As president, Biden would aim to identify and address vulnerabilities in the U.S. supply chain, directing federal agencies to identify the “specific, critical products” needed in future crises in order to stockpile these supplies. These items would be manufactured by Americans “to the greatest extent possible,” the memo said, adding, “Our country should not face shortages in the future like those we are facing today under Trump.”

Federal stockpiles of medical supplies and critical goods like PPE would be augmented, and on-shoring production of these goods would be incentivized, the campaign said.

Companies would be required to develop contingency plans to address potential supply-chain disruptions for critical products. What’s more, Biden would work with Congress and regulatory agencies to ensure that inputs for products were made stateside, and to develop plans to restrict imports from nations like Russia and China, which pose national security threats.
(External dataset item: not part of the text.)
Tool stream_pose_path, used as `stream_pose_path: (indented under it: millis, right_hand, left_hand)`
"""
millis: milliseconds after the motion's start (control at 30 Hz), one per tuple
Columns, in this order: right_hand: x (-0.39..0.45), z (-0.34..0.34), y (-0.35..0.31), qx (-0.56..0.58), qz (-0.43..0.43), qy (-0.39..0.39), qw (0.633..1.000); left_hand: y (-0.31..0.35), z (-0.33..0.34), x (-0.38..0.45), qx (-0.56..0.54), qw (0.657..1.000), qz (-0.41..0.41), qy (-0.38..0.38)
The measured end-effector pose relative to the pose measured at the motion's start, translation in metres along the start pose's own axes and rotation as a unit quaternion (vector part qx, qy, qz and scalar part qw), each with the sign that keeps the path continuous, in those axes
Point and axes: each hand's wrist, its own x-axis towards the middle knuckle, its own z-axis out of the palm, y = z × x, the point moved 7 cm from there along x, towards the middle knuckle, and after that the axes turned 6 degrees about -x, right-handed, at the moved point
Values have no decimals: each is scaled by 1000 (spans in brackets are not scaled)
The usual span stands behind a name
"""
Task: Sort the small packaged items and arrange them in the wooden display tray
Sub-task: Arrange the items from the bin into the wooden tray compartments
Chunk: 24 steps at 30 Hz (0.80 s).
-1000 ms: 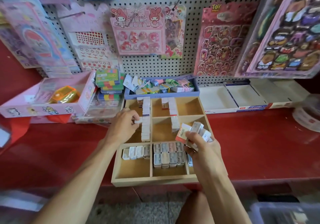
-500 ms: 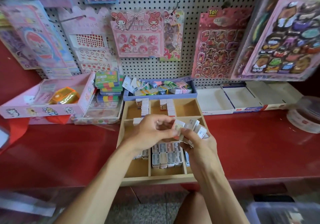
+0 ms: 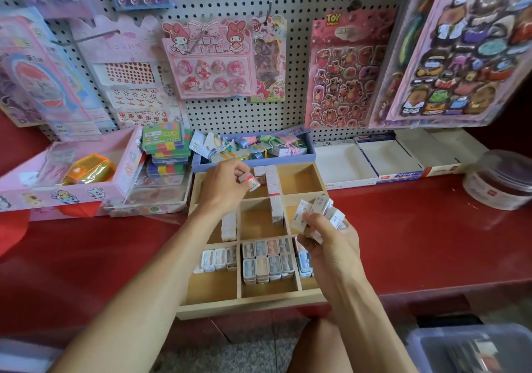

In working with the private sector, Biden would develop standing plans to prepare American producers for surge manufacturing in the event of a national emergency. Companies would receive support in the form of federal compensation for their expanded efforts and accelerated patent and product design approvals. As president, Biden would also invest in a new Critical Supply Chains Workforce Development Fund to pay for the training of workers to craft key supply-chain products and components to build up capacity.

The Biden administration would work with Congress, states, tribes and local governments to disseminate funding, tax credits, research and design support and more to incentivize companies to manufacture in the U.S.

Strengthening ally relationships—and lessening dependence on foes

A Biden administration would work with U.S. allies to protect their supply chains and open up markets to U.S. exports, the memo said.

“Instead of insulting our allies and undermining American global leadership, Biden will engage with our closest partners so that together we can build stronger, more resilient supply chains and economies in the face of 21st century risks,” the campaign wrote. “Just like the United States itself, no U.S. ally should be dependent on critical supplies from countries like China and Russia.”

New approaches to supply-chain security would be developed by the U.S. and its allies, and trade rules would be updated to reflect the strengthening of those bonds.

The administration would hold competitors like China accountable for underhanded tactics, like selling raw materials to U.S. companies at inflated prices. New trade policies and regulations would open up markets to American-made products, with the aim of reducing reliance on countries like China for trade partnership over time.

“This is a win-win for the U.S. and the world,” the campaign said.